- [WORK REQUIRED]: Once the data has been read, restate all of it exactly.

- [COLLECTED MATERIAL]:
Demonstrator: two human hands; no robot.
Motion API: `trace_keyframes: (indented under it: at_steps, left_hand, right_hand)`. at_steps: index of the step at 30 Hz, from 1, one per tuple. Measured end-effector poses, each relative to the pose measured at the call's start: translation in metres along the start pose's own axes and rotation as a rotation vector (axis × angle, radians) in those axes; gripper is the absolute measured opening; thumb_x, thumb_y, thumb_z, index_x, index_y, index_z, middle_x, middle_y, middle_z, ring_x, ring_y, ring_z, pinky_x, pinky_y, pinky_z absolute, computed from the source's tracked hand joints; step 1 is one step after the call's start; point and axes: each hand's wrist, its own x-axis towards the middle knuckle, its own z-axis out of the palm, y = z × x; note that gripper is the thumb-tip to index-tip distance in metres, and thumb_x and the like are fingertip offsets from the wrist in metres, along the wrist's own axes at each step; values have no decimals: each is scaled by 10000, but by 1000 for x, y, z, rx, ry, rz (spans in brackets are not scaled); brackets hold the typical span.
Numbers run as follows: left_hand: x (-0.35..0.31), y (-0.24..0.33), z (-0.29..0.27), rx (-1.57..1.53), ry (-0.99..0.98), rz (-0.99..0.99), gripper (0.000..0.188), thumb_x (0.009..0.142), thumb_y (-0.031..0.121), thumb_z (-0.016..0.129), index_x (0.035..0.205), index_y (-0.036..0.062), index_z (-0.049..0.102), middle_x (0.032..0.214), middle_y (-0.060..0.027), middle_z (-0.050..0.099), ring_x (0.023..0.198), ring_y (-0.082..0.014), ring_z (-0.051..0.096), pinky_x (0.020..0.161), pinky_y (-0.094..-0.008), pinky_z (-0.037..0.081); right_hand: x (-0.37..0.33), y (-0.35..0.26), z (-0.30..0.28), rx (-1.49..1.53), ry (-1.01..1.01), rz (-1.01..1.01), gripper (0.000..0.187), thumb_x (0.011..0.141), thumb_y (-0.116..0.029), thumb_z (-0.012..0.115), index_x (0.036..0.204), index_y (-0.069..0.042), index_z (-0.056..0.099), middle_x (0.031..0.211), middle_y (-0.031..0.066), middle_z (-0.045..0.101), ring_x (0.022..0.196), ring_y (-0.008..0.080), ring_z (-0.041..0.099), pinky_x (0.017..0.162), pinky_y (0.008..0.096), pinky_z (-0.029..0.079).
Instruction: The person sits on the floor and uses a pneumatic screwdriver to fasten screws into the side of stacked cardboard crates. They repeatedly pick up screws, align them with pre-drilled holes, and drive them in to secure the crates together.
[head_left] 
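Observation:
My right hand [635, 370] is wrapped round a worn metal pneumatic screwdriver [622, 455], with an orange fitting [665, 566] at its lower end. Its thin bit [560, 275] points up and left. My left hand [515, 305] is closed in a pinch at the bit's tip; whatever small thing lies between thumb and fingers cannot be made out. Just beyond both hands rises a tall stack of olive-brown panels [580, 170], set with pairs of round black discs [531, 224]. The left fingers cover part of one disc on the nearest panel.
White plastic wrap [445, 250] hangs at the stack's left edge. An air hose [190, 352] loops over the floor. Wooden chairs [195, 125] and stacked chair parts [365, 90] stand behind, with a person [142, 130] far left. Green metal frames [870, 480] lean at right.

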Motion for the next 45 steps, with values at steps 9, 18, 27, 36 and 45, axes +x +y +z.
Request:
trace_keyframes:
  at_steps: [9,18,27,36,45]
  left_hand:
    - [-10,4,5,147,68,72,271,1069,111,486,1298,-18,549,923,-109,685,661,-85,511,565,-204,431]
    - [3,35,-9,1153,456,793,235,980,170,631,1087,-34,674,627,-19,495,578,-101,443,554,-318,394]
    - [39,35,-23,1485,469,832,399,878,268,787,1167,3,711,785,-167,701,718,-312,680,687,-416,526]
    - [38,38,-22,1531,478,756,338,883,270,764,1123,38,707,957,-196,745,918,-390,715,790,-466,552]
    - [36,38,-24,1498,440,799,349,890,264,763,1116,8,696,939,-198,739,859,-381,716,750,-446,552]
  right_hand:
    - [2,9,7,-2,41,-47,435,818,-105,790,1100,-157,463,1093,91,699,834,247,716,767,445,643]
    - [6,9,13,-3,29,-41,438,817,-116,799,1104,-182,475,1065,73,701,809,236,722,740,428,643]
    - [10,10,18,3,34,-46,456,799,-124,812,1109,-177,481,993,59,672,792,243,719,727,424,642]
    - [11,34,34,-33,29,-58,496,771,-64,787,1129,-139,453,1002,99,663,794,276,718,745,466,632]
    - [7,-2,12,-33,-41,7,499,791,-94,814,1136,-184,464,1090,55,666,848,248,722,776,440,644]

- [RESPONSE TO THIS TASK]:
Demonstrator: two human hands; no robot.
Motion API: `trace_keyframes: (indented under it: at_steps, left_hand, right_hand)`. at_steps: index of the step at 30 Hz, from 1, one per tuple. Measured end-effector poses, each relative to the pose measured at the call's start: translation in metres along the start pose's own axes and rotation as a rotation vector (axis × angle, radians) in those axes; gripper is the absolute measured opening; thumb_x, thumb_y, thumb_z, index_x, index_y, index_z, middle_x, middle_y, middle_z, ring_x, ring_y, ring_z, pinky_x, pinky_y, pinky_z absolute, computed from the source's tracked hand joints; step 1 is one step after the call's start; point and axes: each hand's wrist, its own x-axis towards the middle knuckle, its own z-axis out of the palm, y = z × x; note that gripper is the thumb-tip to index-tip distance in metres, and thumb_x and the like are fingertip offsets from the wrist in metres, along the wrist's own axes at each step; values have no decimals: each is scaled by 10000, but by 1000 for x, y, z, rx, ry, rz (spans in brackets are not scaled); brackets hold the typical span.
Numbers run as follows: left_hand: x (-0.35..0.31), y (-0.24..0.33), z (-0.29..0.27), rx (-1.57..1.53), ry (-0.99..0.98), rz (-0.99..0.99), gripper (0.000..0.188), thumb_x (0.009..0.142), thumb_y (-0.031..0.121), thumb_z (-0.016..0.129), index_x (0.035..0.205), index_y (-0.036..0.062), index_z (-0.049..0.102), middle_x (0.032..0.214), middle_y (-0.060..0.027), middle_z (-0.050..0.099), ring_x (0.023..0.198), ring_y (-0.082..0.014), ring_z (-0.051..0.096), pinky_x (0.020..0.161), pinky_y (-0.094..-0.008), pinky_z (-0.037..0.081); right_hand: x (-0.37..0.33), y (-0.35..0.26), z (-0.30..0.28), rx (-1.49..1.53), ry (-1.01..1.01), rz (-1.01..1.01), gripper (0.000..0.187), thumb_x (0.011..0.141), thumb_y (-0.116..0.029), thumb_z (-0.012..0.115), index_x (0.036..0.204), index_y (-0.069..0.042), index_z (-0.056..0.099), middle_x (0.031..0.211), middle_y (-0.031..0.066), middle_z (-0.045..0.101), ring_x (0.022..0.196), ring_y (-0.008..0.080), ring_z (-0.041..0.099), pinky_x (0.017..0.162), pinky_y (0.008..0.096), pinky_z (-0.029..0.079).
Instruction: The person sits on the floor and uses a pneumatic screwdriver to fasten screws into the side of stacked cardboard crates. They repeatedly pick up screws, align them with pre-drilled holes, and drive them in to secure the crates together.
[head_left] 
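Observation:
My right hand [635, 370] is wrapped round a worn metal pneumatic screwdriver [622, 455], with an orange fitting [665, 566] at its lower end. Its thin bit [560, 275] points up and left. My left hand [515, 305] is closed in a pinch at the bit's tip; whatever small thing lies between thumb and fingers cannot be made out. Just beyond both hands rises a tall stack of olive-brown panels [580, 170], set with pairs of round black discs [531, 224]. The left fingers cover part of one disc on the nearest panel.
White plastic wrap [445, 250] hangs at the stack's left edge. An air hose [190, 352] loops over the floor. Wooden chairs [195, 125] and stacked chair parts [365, 90] stand behind, with a person [142, 130] far left. Green metal frames [870, 480] lean at right.
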
Motion for the next 45 steps, with values at steps 9, 18, 27, 36 and 45, axes +x +y +z.
Request:
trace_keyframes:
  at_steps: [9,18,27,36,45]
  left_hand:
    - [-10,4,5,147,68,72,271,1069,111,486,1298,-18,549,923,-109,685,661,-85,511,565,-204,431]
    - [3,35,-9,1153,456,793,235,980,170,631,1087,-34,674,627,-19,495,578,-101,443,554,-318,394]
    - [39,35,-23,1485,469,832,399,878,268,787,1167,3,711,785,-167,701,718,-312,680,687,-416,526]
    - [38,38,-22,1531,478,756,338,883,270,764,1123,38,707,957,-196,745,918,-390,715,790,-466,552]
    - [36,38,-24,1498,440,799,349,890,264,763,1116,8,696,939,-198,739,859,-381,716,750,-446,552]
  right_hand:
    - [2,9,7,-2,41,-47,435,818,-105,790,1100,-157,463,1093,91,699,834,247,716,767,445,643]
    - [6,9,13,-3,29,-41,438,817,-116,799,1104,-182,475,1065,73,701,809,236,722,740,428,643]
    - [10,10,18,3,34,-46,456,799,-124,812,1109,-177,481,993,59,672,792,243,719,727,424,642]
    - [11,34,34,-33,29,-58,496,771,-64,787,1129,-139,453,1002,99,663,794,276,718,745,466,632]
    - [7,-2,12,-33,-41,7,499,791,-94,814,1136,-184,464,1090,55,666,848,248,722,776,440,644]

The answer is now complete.